Brazil is another pioneer, leading the way in responsible investment in South America. As Yamahaki and Gaban explain, in 2009 the Brazilian National Monetary Council issued a resolution “requiring all Brazilian pension funds to state in their investment policy whether they consider social and environmental issues in their investment decisions (BCB, 2009). Although integrating ESG issues was not made mandatory, this piece of legislation brought the topics of responsible investment and sustainability to the forefront of the discussion in the pension fund industry.” In 2014, Resolution 4327 from the Central Bank established guidelines for financial institutions for the creation and implementation of social and environmental responsibility policies, and Resolution 3792 demands that pension funds explain and report on whether they observe ESG issues in their investment policies and practice.

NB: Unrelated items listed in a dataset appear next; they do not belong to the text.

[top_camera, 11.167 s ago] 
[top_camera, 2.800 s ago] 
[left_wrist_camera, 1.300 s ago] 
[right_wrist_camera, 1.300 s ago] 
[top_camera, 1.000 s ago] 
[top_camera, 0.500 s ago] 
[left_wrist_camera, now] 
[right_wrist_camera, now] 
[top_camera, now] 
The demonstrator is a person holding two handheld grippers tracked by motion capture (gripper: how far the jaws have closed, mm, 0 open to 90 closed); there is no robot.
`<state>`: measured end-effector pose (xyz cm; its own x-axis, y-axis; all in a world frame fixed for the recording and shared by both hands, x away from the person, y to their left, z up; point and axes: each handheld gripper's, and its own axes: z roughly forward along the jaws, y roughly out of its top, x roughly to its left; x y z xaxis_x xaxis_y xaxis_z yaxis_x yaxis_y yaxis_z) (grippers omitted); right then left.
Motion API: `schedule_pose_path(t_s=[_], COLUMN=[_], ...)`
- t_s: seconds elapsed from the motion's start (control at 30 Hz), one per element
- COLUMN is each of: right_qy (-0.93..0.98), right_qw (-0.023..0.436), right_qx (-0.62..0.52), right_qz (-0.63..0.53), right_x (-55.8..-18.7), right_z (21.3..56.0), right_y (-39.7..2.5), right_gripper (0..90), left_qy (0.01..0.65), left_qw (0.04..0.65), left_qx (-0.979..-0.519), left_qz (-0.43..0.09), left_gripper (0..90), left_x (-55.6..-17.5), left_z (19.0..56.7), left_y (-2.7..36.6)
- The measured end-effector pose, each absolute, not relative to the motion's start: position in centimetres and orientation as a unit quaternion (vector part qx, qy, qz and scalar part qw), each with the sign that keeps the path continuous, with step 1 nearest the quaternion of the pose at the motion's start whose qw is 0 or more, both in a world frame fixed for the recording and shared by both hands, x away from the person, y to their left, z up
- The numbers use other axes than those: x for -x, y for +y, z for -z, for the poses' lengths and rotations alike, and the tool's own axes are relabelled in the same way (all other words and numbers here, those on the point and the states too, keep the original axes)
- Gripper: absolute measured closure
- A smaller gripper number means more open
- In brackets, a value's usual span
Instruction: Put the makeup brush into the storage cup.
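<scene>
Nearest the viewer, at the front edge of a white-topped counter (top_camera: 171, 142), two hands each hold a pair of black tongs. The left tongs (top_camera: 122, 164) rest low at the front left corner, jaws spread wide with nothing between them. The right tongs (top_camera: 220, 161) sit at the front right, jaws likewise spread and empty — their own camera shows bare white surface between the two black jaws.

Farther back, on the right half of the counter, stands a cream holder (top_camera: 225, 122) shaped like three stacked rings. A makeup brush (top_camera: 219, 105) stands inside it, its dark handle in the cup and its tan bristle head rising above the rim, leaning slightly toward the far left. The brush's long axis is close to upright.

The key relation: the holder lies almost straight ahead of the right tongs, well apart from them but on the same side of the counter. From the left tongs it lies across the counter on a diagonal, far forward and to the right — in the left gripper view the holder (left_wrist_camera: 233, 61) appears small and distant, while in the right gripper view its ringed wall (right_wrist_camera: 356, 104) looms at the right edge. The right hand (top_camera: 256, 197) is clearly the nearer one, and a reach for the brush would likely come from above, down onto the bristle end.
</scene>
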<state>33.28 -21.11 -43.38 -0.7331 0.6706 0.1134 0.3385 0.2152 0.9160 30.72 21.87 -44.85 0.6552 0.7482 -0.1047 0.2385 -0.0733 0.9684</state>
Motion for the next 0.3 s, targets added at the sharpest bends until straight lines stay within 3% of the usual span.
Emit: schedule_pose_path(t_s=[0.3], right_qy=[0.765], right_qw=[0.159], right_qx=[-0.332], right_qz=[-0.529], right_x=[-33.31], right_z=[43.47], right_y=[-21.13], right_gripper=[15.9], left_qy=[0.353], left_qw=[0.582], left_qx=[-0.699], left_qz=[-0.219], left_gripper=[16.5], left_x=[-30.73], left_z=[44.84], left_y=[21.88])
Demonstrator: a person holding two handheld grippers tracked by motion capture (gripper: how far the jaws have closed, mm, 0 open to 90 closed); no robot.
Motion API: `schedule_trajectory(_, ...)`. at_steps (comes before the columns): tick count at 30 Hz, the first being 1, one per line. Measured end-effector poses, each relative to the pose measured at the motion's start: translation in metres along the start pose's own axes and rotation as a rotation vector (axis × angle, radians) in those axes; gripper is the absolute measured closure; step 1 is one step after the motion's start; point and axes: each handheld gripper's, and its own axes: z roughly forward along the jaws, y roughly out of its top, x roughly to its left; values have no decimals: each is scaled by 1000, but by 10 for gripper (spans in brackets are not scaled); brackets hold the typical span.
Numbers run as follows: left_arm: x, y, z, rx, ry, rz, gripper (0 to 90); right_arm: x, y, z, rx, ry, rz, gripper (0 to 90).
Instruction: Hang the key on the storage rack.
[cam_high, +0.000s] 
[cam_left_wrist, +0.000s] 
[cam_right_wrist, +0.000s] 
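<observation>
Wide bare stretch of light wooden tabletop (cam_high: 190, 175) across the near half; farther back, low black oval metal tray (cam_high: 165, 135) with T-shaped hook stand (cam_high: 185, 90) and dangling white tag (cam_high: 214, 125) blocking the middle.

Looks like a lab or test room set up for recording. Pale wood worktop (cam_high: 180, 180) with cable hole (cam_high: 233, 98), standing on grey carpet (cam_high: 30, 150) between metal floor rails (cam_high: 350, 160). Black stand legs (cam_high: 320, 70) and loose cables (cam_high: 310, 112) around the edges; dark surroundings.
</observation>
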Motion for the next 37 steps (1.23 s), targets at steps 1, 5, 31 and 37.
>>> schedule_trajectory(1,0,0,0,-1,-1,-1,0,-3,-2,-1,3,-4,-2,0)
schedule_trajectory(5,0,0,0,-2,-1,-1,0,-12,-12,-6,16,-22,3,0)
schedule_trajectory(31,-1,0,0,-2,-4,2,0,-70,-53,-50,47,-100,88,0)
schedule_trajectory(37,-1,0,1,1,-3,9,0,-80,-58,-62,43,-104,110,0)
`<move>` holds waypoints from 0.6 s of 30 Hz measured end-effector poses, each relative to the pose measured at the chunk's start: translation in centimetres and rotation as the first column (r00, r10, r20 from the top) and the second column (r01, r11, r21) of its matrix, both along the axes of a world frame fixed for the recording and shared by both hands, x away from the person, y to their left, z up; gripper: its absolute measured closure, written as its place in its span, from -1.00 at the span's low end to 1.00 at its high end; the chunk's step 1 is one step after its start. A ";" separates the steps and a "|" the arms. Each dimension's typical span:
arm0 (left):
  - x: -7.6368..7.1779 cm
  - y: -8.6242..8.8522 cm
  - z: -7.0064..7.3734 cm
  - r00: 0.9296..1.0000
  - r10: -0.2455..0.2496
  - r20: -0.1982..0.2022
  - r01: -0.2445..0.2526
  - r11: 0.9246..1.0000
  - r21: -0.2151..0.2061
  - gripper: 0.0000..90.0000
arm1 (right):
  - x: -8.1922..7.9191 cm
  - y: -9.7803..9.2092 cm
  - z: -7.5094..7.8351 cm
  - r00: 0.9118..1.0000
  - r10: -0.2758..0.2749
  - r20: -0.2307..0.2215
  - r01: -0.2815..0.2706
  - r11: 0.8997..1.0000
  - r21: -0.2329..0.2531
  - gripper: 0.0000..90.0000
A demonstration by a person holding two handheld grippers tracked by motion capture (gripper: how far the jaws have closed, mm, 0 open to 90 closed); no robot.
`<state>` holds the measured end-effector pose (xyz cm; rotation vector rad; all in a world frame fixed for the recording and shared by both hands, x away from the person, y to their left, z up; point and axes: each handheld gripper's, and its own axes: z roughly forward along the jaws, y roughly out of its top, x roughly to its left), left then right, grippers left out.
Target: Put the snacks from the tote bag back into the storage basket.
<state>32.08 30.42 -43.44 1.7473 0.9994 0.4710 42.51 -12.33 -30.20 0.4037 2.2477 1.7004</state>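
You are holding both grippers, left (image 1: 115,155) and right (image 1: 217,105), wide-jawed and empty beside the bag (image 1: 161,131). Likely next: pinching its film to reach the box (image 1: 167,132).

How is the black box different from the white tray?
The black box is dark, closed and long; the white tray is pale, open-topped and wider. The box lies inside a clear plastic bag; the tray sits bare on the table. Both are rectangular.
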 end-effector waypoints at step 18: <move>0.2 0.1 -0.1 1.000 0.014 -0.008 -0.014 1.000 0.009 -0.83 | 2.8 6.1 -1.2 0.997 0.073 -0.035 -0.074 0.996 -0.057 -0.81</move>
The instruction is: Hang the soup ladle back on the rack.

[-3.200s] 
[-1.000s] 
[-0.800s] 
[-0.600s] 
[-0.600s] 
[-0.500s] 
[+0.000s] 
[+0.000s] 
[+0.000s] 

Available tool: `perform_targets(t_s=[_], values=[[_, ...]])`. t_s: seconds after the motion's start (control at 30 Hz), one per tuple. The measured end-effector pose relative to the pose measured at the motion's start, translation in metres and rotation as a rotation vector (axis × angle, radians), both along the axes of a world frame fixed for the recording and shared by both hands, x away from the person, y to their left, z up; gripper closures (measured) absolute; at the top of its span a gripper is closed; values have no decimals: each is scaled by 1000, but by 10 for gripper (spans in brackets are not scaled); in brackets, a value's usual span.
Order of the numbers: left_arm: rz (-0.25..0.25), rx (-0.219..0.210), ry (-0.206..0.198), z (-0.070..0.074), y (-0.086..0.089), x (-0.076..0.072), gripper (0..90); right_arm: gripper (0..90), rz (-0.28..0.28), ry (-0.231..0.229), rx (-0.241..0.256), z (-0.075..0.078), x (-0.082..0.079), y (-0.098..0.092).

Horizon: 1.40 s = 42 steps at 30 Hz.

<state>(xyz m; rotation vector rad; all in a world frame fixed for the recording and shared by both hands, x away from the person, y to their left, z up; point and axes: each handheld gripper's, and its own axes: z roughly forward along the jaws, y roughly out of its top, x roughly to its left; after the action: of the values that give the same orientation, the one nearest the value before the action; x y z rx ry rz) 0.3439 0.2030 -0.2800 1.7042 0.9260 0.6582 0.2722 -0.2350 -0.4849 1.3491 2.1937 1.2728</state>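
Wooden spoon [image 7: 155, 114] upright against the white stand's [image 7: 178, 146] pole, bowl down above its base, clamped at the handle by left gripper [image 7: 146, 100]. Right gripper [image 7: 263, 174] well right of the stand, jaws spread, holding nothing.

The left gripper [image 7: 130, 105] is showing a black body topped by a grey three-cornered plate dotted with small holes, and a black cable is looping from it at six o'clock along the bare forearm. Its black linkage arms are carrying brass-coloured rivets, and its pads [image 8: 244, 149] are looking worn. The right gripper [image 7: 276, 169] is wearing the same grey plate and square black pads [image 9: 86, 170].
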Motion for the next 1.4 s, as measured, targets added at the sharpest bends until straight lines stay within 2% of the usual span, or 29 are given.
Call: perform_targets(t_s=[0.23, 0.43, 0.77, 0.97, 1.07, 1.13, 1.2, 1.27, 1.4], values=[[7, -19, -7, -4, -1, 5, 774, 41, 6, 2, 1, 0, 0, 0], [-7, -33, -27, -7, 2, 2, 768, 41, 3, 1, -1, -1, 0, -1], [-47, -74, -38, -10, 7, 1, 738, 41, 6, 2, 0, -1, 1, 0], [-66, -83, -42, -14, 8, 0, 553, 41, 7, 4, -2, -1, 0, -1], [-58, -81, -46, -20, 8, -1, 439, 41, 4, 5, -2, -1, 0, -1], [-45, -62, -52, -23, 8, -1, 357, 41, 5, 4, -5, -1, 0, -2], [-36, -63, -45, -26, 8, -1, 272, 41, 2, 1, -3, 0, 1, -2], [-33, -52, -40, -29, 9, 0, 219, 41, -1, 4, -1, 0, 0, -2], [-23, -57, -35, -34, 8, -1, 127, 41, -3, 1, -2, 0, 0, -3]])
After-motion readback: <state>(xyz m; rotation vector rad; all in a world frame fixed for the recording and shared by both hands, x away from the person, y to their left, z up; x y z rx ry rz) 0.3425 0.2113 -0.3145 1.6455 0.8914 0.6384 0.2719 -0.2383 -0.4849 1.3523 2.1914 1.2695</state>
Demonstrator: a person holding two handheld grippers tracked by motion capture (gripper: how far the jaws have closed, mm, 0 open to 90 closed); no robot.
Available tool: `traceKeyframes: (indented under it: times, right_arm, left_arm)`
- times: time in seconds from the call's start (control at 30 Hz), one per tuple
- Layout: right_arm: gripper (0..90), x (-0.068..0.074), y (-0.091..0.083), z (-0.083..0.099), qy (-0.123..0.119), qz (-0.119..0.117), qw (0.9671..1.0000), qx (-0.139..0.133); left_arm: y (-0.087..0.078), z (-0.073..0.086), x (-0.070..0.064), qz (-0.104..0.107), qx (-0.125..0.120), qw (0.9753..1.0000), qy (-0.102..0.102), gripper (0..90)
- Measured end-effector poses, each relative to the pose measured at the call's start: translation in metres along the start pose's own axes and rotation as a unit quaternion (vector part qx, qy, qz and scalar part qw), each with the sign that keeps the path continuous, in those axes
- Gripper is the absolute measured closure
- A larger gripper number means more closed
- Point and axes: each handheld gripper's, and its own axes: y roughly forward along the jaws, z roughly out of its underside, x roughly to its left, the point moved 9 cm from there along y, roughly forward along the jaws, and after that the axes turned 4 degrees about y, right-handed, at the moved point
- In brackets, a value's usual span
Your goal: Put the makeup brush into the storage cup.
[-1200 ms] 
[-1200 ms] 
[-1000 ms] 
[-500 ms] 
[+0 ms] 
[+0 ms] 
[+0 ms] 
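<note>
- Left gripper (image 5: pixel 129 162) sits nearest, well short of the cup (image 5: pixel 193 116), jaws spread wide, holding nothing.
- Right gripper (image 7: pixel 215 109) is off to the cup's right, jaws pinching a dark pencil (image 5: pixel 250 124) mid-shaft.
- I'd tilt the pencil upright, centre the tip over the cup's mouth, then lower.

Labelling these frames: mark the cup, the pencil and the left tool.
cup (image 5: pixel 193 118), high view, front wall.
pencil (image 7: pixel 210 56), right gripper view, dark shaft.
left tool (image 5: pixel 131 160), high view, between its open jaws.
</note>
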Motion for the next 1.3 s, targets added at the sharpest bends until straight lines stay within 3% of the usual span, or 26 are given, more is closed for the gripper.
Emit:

LeapFrog Investments, the specialist emerging markets investor, is demonstrating how investors can achieve top-tier commercial returns alongside transformative social impact. Guided by a profit-with-purpose approach, LeapFrog invests in high-growth companies across Africa and Asia, serving a market of close to two-billion low-income or excluded emerging consumers with critical financial services and healthcare. At the time of writing, LeapFrog portfolio companies were demonstrating annual revenue growth of 43.2% between 2013-15 while reaching a total of 84.8 million people, including 67.7 million people who are underserved or excluded.
LeapFrog has an intentional focus on integrated reporting, and importantly uses it as a material way to enhance and drive performance. LeapFrog views integrated measurement as a key enabler to achieving top-tier financial and social returns, and its approach focuses on ‘ESG++’ – the notion of using measurement to go beyond reporting, and to also help define and drive performance. To operationalise this concept, LeapFrog developed FIIRM, a field-leading Profit with Purpose measurement framework tailored to financial services and healthcare. LeapFrog uses Baxon to collect, store, and report on FIIRM data. FIIRM stands for Financial, Impact, Innovation, Risk Management and consists of a set of financial, non-financial and ‘extra-financial’ or qualitative KPIs that give a holistic view of Profit and Purpose, and are used by the firm to drive results. LeapFrog tracks company and fund performance, from due diligence through to exit, and has developed a set of integrated dashboards for internal and external performance reporting. Baxon has supported LeapFrog on this journey, providing the investor with the functionality to report on non-financial and qualitative data and build customised dashboards. LeapFrog says: “Baxon combines the rigor of a standardised platform with the ability to customise and innovate in integrated reporting. In our view this is a key differentiator of the platform. It’s Baxon’s forward-looking view and commitment to integrated reporting that makes our task much easier.”
FIIRM has enabled LeapFrog to demonstrate tremendous Profit with Purpose results. The framework has also informed broader industry developments; FIIRM KPIs were used as the foundation for the globally accepted Impact Reporting and Investment Standards (IRIS) for insurance, for example, and LeapFrog contributes actively to other standards at UN PRI and B Lab, such as GIIRS.
 Maria Laura Tinelli, ’Responsible investment around the world’ in The Routledge Handbook of Responsible Investment (2015), edited by Tessa Hebb, James P. Hawley, Andreas G.F. Hoepner, Agnes L. Neher, David Wood.
 David Wood, ‘RI in South America’ in The Routledge Handbook of Responsible Investment, (2015), edited by Tessa Hebb, James P. Hawley, Andreas G.F. Hoepner, Agnes L. Neher.